[Work order]: Copy out all the lines of the data precisely, omitting any pictures.

[Source data]

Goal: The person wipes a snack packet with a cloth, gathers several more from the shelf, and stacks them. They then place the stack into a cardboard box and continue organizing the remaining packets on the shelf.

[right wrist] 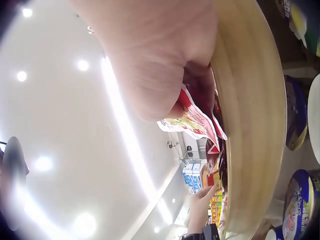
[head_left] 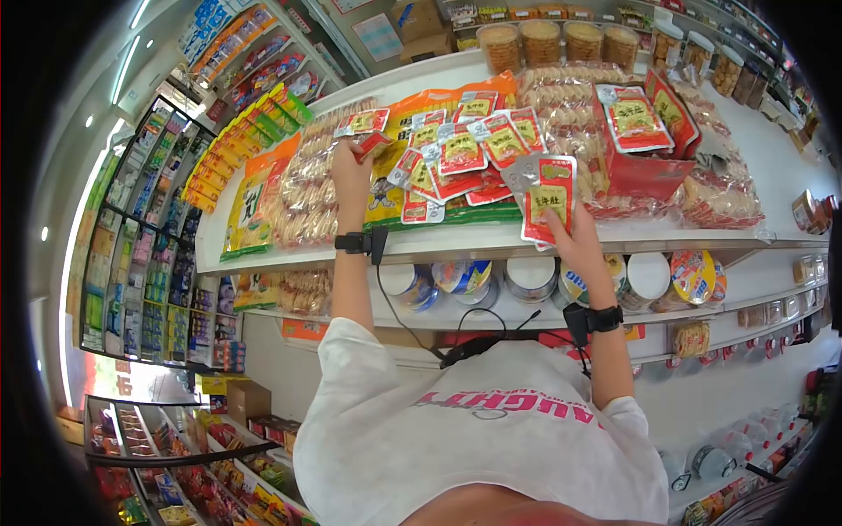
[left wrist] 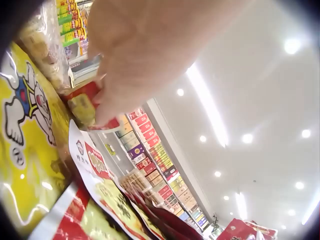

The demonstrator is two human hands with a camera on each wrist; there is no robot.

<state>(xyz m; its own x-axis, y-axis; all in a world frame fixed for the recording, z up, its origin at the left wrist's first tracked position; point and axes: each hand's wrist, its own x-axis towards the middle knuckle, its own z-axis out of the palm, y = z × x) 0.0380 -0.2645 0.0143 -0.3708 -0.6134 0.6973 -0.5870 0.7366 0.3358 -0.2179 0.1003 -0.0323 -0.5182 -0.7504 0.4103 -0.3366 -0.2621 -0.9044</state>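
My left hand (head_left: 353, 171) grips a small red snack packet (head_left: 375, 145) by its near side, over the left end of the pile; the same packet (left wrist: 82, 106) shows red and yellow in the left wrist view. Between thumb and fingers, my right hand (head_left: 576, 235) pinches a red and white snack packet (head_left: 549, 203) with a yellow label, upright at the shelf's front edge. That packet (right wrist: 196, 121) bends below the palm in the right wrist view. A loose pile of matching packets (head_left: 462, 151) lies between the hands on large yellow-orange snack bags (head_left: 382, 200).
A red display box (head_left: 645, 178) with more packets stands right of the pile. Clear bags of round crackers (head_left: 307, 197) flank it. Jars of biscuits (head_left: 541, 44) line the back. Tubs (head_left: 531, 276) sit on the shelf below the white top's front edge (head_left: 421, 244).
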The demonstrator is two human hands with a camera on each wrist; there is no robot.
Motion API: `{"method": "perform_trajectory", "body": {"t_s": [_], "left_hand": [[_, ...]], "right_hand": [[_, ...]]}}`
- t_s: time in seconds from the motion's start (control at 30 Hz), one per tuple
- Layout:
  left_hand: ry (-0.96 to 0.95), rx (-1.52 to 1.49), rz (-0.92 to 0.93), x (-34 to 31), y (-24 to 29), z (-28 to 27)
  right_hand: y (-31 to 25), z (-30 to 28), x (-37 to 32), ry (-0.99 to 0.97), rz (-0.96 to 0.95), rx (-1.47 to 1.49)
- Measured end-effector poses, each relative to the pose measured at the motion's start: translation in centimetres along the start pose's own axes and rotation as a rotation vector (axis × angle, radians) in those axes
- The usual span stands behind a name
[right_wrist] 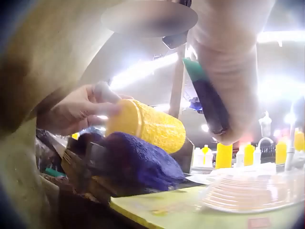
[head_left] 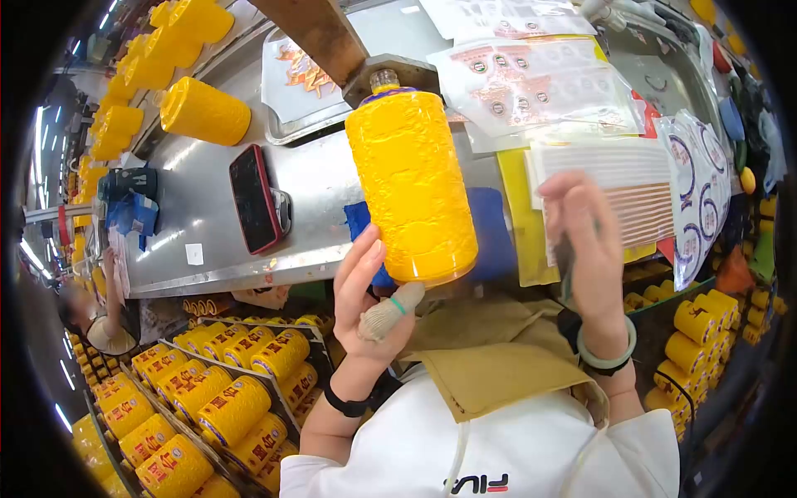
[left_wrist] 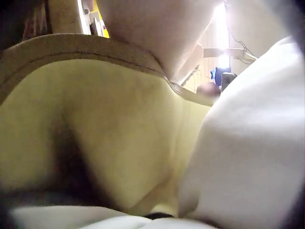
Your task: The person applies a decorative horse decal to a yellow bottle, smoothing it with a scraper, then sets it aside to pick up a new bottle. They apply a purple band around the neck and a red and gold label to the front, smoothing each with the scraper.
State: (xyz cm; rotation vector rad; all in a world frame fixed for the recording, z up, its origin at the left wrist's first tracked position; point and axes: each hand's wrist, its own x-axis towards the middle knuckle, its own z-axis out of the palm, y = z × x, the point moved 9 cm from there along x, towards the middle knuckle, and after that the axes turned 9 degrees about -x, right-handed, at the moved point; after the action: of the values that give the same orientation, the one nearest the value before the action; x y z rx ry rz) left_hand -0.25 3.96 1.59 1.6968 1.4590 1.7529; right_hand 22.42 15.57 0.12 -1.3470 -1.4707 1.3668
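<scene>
Likely a labelling step: left hand (head_left: pixel 365 299) grips the yellow bottle (head_left: pixel 411 187) by its base, raised over the steel bench (head_left: pixel 191 203); right hand (head_left: pixel 591 249) pinches a dark tool (right_wrist: pixel 209 105) by the sticker sheets (head_left: pixel 618 170); next move probably needs one sticker lifted cleanly.

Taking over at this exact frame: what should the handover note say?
Left hand grips the base of a yellow bottle, held up over the blue cloth.
Right hand holds a dark tool with a green end, by the sticker sheet.
Done: labelled bottles lie in rows at lower left.
Left: the held bottle shows no label on the side seen.
</scene>
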Motion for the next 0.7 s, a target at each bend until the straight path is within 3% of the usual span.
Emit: {"method": "perform_trajectory", "body": {"t_s": [0.1, 0.17, 0.23, 0.3, 0.43, 0.57, 0.63, 0.7], "left_hand": [[0.029, 0.028, -0.09, -0.6, -0.4, -0.8], [-0.131, 0.289, 0.256, 0.1, 2.4, 0.6], [-0.178, 0.326, 0.301, 0.6, 2.6, 1.4], [-0.23, 0.358, 0.342, 1.0, 2.9, 2.3], [-0.254, 0.401, 0.395, 1.7, 3.5, 3.3], [-0.169, 0.226, 0.254, -0.1, 1.0, 1.7], [0.1, -0.125, -0.08, -0.5, -1.4, -0.2], [0.064, -0.082, -0.098, -0.4, -1.0, -0.6]], "right_hand": [[-0.3, -0.8, 0.4, 0.012, -0.02, 0.073], [-1.6, 0.7, 0.3, -0.029, -0.04, 0.023], [-2.0, 3.0, -0.1, -0.156, 0.009, 0.006], [-2.2, 4.5, -0.5, -0.218, -0.091, 0.019], [-1.2, 3.3, -0.4, -0.192, -0.057, -0.057], [-0.8, 2.0, -0.6, -0.121, -0.007, 0.008], [-0.4, 1.9, -0.7, -0.132, 0.007, 0.015], [-0.4, 2.0, -0.5, -0.128, -0.03, 0.019]]}}
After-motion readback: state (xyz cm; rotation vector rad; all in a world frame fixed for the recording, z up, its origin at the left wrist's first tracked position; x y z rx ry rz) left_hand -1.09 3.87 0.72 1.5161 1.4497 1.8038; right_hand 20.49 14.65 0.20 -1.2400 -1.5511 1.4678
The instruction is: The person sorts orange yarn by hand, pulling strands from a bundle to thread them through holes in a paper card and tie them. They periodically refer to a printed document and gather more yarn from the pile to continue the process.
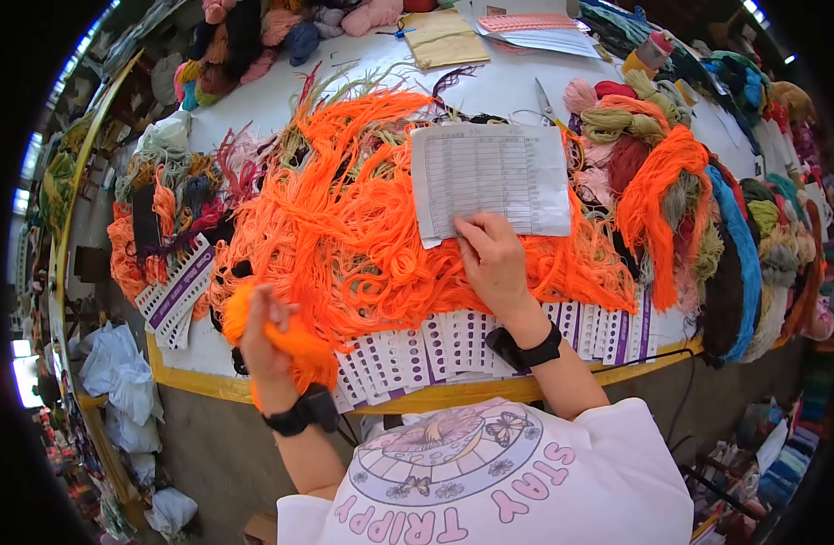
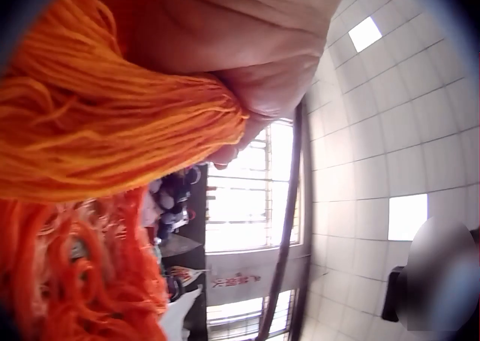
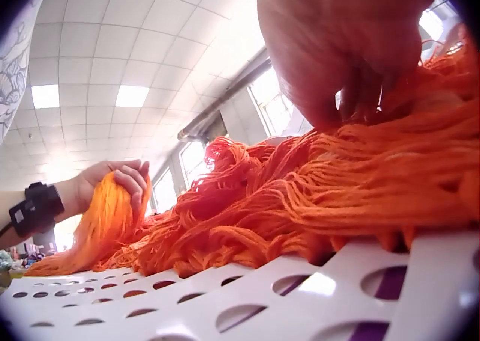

[Task answer]:
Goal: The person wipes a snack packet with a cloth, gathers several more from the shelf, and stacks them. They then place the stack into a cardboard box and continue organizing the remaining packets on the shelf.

[right wrist] 
[head_left] 
[left wrist] 

The demonstrator is two human hands with a camera on each wrist; there is no robot.

<state>(xyz m; its own x-axis, y-axis; all in a world frame fixed for the recording, z up, its origin at the left wrist's first tracked position; point and axes: each hand's wrist, its own x-axis towards the middle knuckle, its own z-axis out of the palm, y = z × x) 0.0380 -0.2645 0.0143 -0.3708 -0.6134 0.6973 -0.5870 0.7366 0.3358 -0.2179 0.1003 -0.0323 -0.5182 -0.7504 0.4103 -0.3366 -0.2621 -0.9044</state>
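My left hand (head_left: 353, 171) grips a small red snack packet (head_left: 375, 145) by its near side, over the left end of the pile; the same packet (left wrist: 82, 106) shows red and yellow in the left wrist view. Between thumb and fingers, my right hand (head_left: 576, 235) pinches a red and white snack packet (head_left: 549, 203) with a yellow label, upright at the shelf's front edge. That packet (right wrist: 196, 121) bends below the palm in the right wrist view. A loose pile of matching packets (head_left: 462, 151) lies between the hands on large yellow-orange snack bags (head_left: 382, 200).
A red display box (head_left: 645, 178) with more packets stands right of the pile. Clear bags of round crackers (head_left: 307, 197) flank it. Jars of biscuits (head_left: 541, 44) line the back. Tubs (head_left: 531, 276) sit on the shelf below the white top's front edge (head_left: 421, 244).
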The demonstrator is two human hands with a camera on each wrist; there is no robot.
Motion API: `{"method": "perform_trajectory", "body": {"t_s": [_], "left_hand": [[_, ...]], "right_hand": [[_, ...]]}}`
- t_s: time in seconds from the motion's start (control at 30 Hz), one per tuple
- Layout:
  left_hand: ry (-0.96 to 0.95), rx (-1.52 to 1.49), rz (-0.92 to 0.93), x (-34 to 31), y (-24 to 29), z (-28 to 27)
  right_hand: y (-31 to 25), z (-30 to 28), x (-37 to 32), ry (-0.99 to 0.97), rz (-0.96 to 0.95), rx (-1.47 to 1.49)
- Measured end-effector poses, each relative to the pose measured at the motion's start: translation in centimetres along the start pose's own axes and rotation as a rotation vector (axis × angle, radians) in those axes
- The usual span stands behind a name
[right_wrist] 
[head_left] 
[left_wrist] 
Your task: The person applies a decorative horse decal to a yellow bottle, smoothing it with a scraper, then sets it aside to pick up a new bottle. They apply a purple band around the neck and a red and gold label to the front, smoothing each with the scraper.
State: (xyz cm; rotation vector rad; all in a world frame fixed for the recording, z up, its origin at the left wrist's first tracked position; point and axes: each hand's wrist, its own x-axis towards the middle knuckle, its own z-axis out of the palm, y = z × x, the point moved 9 cm from there along x, towards the middle knuckle, and after that the axes turned 9 degrees about -x, right-handed, at the moved point; after the action: of the values that give the same orientation, the one nearest the value before the action; x y z rx ry rz) left_hand -0.25 3.96 1.59 1.6968 1.4590 1.7529; right_hand 22.42 15.57 0.12 -1.3470 -1.4707 1.3668
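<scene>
Likely a labelling step: left hand (head_left: pixel 365 299) grips the yellow bottle (head_left: pixel 411 187) by its base, raised over the steel bench (head_left: pixel 191 203); right hand (head_left: pixel 591 249) pinches a dark tool (right_wrist: pixel 209 105) by the sticker sheets (head_left: pixel 618 170); next move probably needs one sticker lifted cleanly.

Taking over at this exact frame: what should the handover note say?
Left hand grips the base of a yellow bottle, held up over the blue cloth.
Right hand holds a dark tool with a green end, by the sticker sheet.
Done: labelled bottles lie in rows at lower left.
Left: the held bottle shows no label on the side seen.
</scene>
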Motion for the next 0.7 s, a target at each bend until the straight path is within 3% of the usual span.
Emit: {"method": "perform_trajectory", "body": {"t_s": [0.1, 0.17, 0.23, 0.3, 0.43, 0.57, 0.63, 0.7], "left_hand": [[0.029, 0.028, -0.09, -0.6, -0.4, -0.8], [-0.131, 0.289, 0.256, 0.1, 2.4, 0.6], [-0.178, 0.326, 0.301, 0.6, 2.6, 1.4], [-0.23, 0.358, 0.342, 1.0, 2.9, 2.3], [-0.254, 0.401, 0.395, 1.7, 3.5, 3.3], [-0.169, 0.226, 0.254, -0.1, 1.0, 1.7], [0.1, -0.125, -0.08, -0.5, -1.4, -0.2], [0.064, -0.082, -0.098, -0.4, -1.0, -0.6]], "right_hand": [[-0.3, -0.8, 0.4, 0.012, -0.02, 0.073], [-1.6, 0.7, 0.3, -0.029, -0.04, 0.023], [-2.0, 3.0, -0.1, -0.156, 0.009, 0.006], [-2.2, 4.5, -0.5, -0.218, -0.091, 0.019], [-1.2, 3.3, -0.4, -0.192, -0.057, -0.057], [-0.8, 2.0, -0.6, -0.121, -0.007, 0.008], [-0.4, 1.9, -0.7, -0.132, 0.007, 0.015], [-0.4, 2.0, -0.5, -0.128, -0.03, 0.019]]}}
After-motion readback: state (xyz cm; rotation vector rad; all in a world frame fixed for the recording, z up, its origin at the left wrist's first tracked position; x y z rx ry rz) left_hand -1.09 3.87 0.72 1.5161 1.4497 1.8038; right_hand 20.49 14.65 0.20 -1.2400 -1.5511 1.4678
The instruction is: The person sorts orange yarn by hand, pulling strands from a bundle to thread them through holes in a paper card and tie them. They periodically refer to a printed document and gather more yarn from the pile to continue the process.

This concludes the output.